Below are entries with pictures among them; reproduce exactly, and only, the lines from the one containing "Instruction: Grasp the" down to the one containing "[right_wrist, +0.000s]", without the pictures.

• • • • •

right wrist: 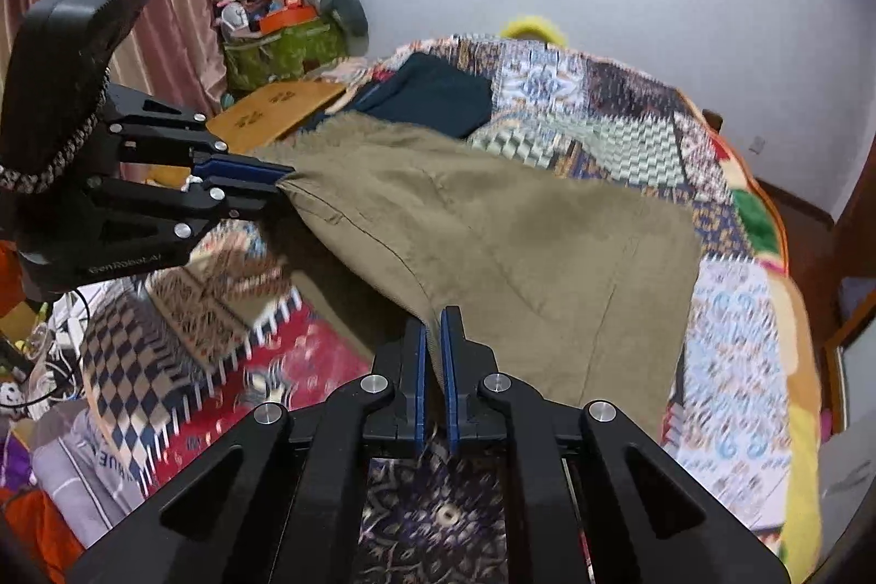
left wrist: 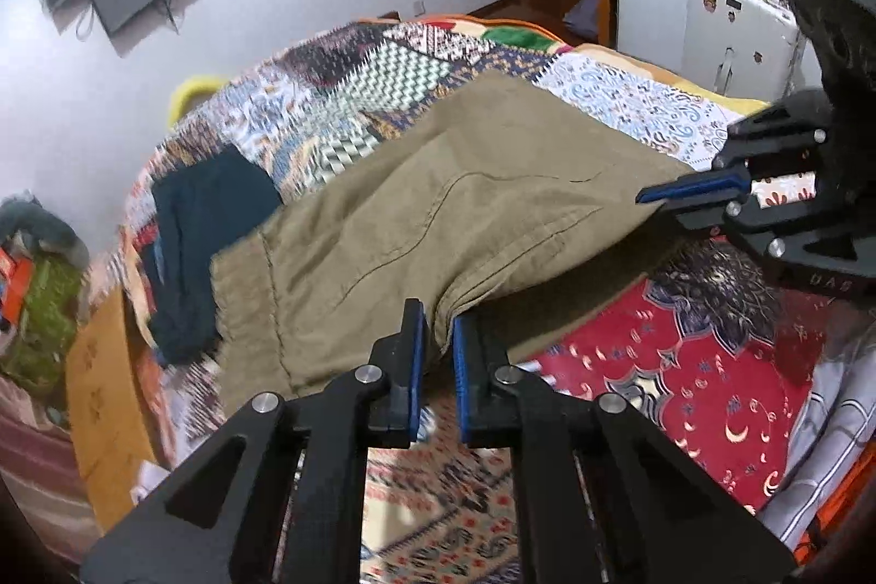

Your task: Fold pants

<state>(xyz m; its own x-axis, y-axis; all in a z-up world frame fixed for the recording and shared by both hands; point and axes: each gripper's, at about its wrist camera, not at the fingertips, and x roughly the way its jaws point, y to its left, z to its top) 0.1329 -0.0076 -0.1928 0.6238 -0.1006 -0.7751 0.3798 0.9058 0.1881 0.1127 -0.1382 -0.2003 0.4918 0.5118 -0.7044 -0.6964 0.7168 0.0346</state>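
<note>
Khaki pants (left wrist: 438, 201) lie across a patchwork bedspread, their near edge lifted off the bed. My left gripper (left wrist: 438, 321) is shut on one corner of that edge. My right gripper (right wrist: 432, 321) is shut on the other corner. Each gripper shows in the other's view: the right one (left wrist: 651, 195) at the right of the left wrist view, the left one (right wrist: 284, 179) at the left of the right wrist view. The pants (right wrist: 520, 244) hang stretched between the two, with their far part resting on the bed.
A dark folded garment (left wrist: 208, 223) lies on the bedspread (left wrist: 372, 91) beyond the pants. A wooden board (right wrist: 279, 108) sits at the bed's far side. A white suitcase (left wrist: 739, 31) stands by the bed. Patterned rugs (left wrist: 684, 365) lie below the grippers.
</note>
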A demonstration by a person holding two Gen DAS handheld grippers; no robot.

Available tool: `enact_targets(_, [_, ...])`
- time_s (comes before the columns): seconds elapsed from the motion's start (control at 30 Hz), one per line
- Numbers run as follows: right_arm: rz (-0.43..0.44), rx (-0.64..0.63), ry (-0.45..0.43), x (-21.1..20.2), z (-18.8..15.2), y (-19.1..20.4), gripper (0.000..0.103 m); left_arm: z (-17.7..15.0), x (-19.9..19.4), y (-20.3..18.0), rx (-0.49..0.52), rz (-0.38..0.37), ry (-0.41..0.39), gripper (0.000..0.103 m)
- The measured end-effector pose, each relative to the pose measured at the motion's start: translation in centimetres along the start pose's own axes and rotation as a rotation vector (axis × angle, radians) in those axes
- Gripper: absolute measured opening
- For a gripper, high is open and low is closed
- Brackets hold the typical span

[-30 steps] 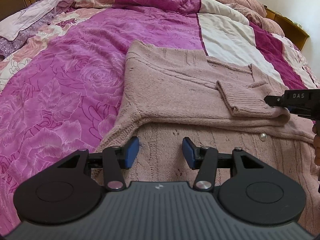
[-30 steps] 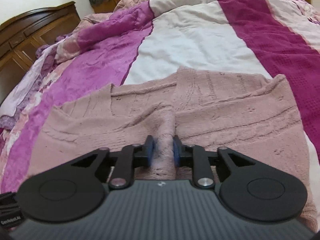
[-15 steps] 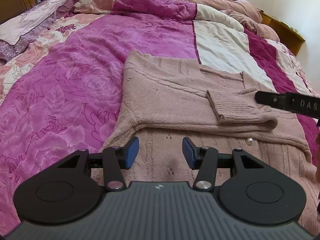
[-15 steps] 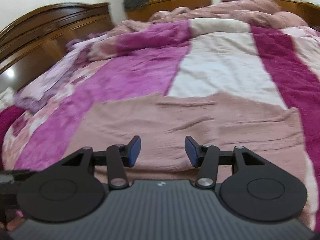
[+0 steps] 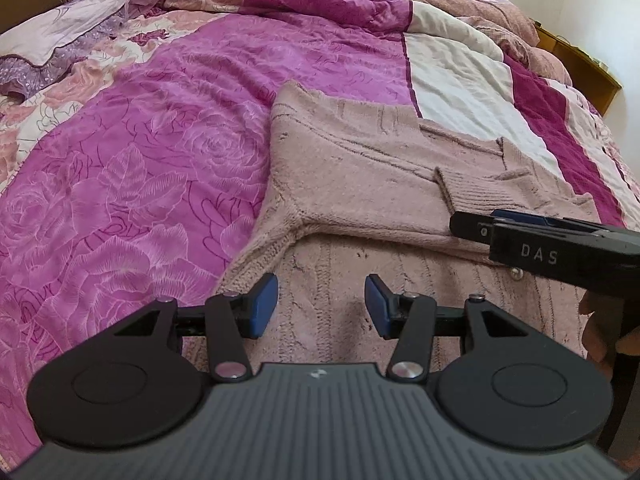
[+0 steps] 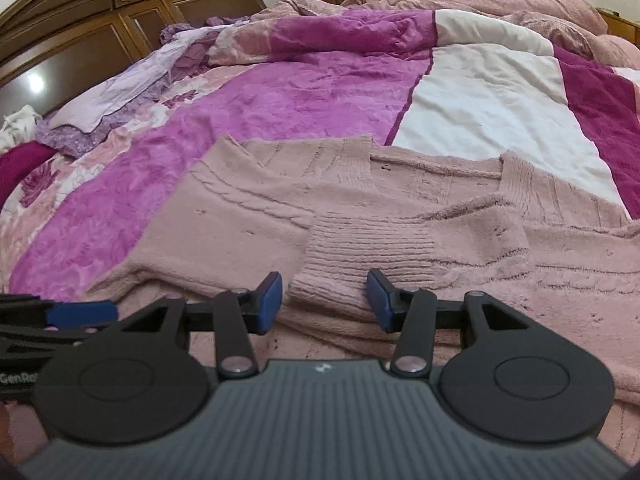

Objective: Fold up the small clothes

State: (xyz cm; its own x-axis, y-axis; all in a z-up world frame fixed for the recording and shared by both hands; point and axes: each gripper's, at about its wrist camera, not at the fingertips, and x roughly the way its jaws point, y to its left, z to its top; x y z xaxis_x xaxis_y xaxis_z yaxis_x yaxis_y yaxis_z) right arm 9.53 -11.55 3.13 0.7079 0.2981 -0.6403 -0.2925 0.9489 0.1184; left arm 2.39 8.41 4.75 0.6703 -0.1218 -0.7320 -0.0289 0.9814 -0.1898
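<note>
Lying flat on a bed's magenta floral quilt (image 5: 132, 184) is a dusty-pink knitted sweater (image 5: 352, 168), one sleeve folded across its body with the ribbed cuff (image 6: 368, 252) on top. The left gripper (image 5: 322, 306) and right gripper (image 6: 324, 300) are both hovering just above the knit, fingers spread, gripping nothing.

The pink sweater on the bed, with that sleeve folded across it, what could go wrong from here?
1. The sleeve cuff lies loose on the pink sweater with both tongs open, so a brush from the right tongs could flip it back.
2. The fuzzy knit may snag on the left tongs, hovering low over the hem.
3. The soft, rumpled quilt may let the fold shift.
</note>
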Motion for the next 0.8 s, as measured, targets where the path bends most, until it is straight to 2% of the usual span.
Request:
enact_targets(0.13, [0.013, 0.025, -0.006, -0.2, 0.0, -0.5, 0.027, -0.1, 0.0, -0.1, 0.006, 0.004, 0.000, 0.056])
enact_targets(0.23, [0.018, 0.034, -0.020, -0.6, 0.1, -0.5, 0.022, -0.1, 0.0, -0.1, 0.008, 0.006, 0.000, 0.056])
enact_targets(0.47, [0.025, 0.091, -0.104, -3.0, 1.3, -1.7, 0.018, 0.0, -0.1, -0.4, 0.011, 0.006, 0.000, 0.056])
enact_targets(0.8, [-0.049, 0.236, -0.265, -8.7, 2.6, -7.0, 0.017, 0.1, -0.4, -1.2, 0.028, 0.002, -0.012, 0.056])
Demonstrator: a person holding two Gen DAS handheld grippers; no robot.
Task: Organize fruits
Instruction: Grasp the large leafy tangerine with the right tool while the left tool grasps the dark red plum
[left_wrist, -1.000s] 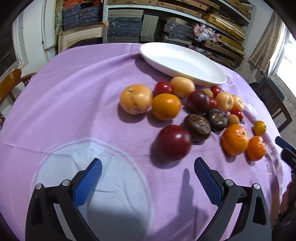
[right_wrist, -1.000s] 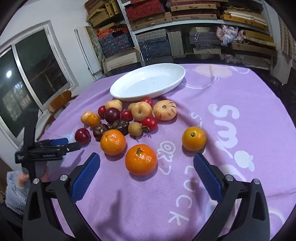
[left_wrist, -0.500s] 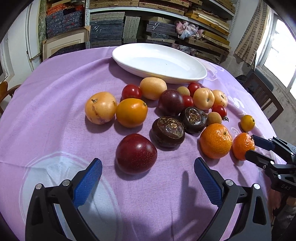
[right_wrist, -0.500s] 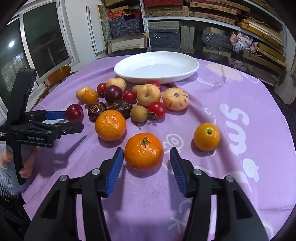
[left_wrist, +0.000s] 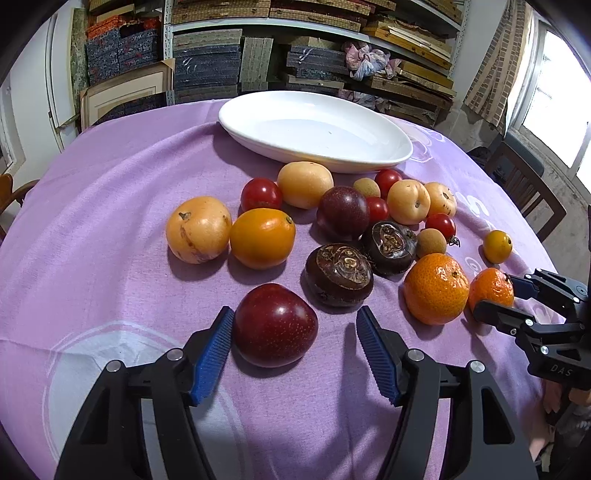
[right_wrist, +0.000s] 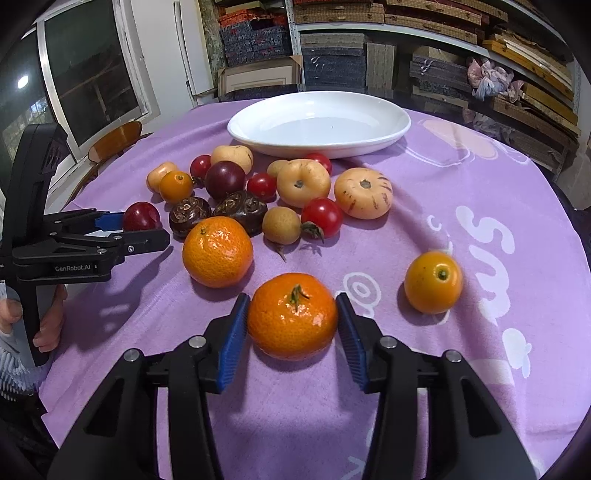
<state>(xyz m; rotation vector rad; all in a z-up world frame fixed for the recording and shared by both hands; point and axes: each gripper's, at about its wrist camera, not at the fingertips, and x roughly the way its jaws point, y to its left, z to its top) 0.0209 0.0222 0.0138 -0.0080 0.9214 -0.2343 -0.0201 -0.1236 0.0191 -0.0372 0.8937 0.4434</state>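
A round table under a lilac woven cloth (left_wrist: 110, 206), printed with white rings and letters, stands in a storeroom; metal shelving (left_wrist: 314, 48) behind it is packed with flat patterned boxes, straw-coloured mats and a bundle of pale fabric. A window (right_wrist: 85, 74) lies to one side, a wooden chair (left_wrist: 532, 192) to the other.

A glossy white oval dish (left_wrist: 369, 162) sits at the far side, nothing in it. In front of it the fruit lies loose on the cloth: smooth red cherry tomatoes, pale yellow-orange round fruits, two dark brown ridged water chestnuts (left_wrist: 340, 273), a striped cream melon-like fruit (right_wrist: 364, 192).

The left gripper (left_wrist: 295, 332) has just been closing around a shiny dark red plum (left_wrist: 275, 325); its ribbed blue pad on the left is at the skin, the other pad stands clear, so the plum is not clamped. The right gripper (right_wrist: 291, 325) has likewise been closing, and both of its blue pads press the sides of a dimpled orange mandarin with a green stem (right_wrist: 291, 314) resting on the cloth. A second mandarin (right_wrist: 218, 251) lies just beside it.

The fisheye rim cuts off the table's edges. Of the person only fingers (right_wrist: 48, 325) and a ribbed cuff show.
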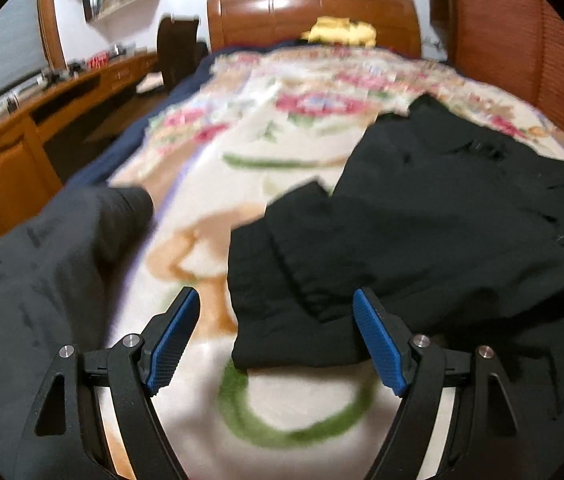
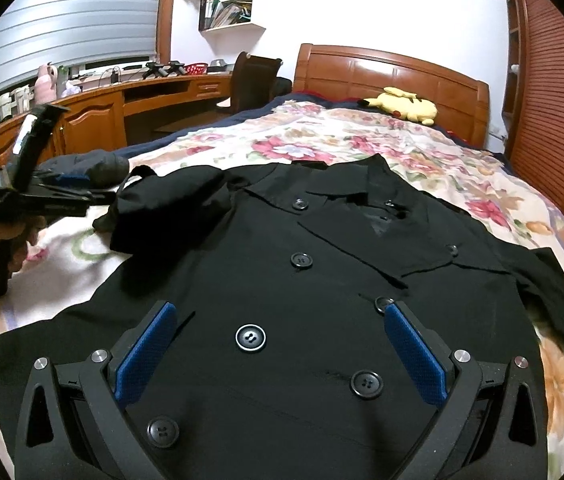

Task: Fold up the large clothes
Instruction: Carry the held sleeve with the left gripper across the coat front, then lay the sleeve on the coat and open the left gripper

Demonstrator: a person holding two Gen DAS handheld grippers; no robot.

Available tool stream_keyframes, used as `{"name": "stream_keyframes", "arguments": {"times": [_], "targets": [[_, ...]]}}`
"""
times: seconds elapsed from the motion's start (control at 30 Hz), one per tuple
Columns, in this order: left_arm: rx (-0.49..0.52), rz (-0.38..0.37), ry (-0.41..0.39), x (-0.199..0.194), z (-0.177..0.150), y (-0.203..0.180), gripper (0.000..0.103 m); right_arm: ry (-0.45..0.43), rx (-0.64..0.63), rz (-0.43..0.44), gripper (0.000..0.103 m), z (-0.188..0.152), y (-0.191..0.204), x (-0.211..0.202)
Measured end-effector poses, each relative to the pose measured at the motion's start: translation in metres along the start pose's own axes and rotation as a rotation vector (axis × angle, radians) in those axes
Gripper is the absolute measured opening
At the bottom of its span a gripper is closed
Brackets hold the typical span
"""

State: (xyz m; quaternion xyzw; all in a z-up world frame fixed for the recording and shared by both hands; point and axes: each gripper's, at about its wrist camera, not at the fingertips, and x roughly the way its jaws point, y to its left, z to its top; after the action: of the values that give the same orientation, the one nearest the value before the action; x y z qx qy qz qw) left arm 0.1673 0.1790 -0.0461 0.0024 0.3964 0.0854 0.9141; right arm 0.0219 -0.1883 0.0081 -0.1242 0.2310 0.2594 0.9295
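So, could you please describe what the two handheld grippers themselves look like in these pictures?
Both the left gripper and the right gripper have matte black plastic linkage arms with triangular cut-outs, round silver pivot pins, and long, textured blue pads on the fingers. No cables or markings show.

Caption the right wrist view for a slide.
Open right gripper hovers over a buttoned black coat spread on a floral blanket.
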Motion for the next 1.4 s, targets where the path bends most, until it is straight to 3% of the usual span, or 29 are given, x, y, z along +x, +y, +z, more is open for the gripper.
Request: {"name": "stream_keyframes", "arguments": {"times": [0.27,0.5,0.6,0.67,0.77,0.93,1.1,1.23,1.3,1.4], "targets": [[-0.044,-0.036,0.132,0.033,-0.003,-0.002,0.080,0.059,-0.029,0.056,0.103,0.000,0.002,0.009],[-0.105,-0.071,0.167,0.038,-0.006,0.006,0.079,0.068,-0.039,0.072,0.103,0.001,-0.001,0.004],[-0.094,-0.084,0.174,0.034,-0.007,0.002,0.061,0.065,-0.047,0.071,0.103,-0.002,-0.003,-0.002],[-0.076,-0.116,0.172,0.030,-0.006,-0.004,0.035,0.065,-0.050,0.070,0.103,-0.006,-0.002,-0.005],[-0.027,-0.137,0.155,0.014,0.003,-0.020,0.016,0.072,-0.049,0.053,0.103,-0.008,-0.007,-0.008],[0.043,-0.180,-0.018,-0.049,0.030,-0.066,0.013,0.070,-0.020,0.027,0.103,-0.011,-0.021,-0.016],[0.127,-0.273,-0.099,-0.090,0.041,-0.124,0.013,0.058,0.012,-0.023,0.103,-0.013,-0.039,-0.026],[0.203,-0.344,-0.144,-0.115,0.030,-0.170,0.013,0.061,0.040,-0.063,0.103,-0.018,-0.049,-0.030],[0.237,-0.361,-0.154,-0.120,0.025,-0.182,0.015,0.063,0.051,-0.081,0.103,-0.020,-0.052,-0.032],[0.272,-0.371,-0.177,-0.128,0.010,-0.194,0.028,0.064,0.076,-0.102,0.103,-0.022,-0.058,-0.034]]}}
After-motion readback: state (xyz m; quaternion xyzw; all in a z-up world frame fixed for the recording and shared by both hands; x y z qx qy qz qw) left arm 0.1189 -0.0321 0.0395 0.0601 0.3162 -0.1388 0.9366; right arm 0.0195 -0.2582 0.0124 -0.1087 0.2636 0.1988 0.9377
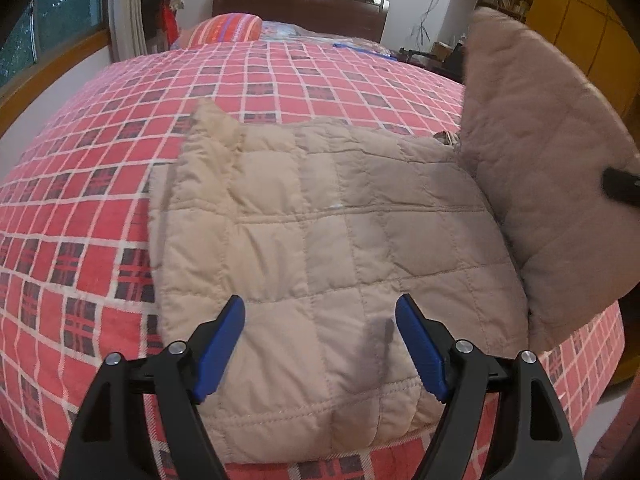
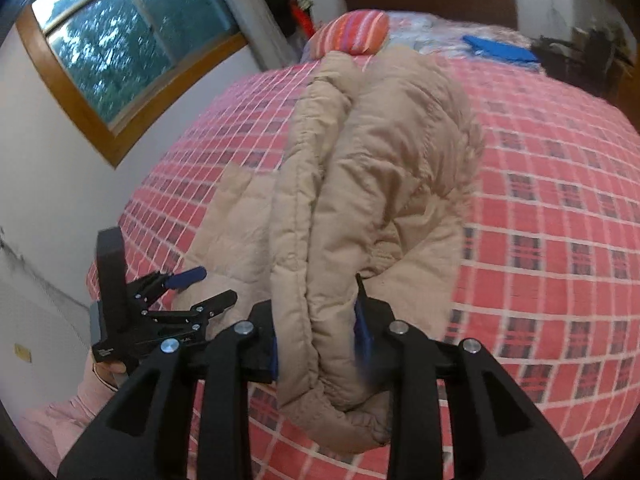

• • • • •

• Output for this task
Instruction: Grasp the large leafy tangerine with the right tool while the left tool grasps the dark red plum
[left_wrist, -1.000s] 
[right_wrist, -1.000s] 
[left_wrist, -0.500s] 
[right_wrist, -0.500s] 
[left_wrist, +0.000s] 
[right_wrist, +0.000s] 

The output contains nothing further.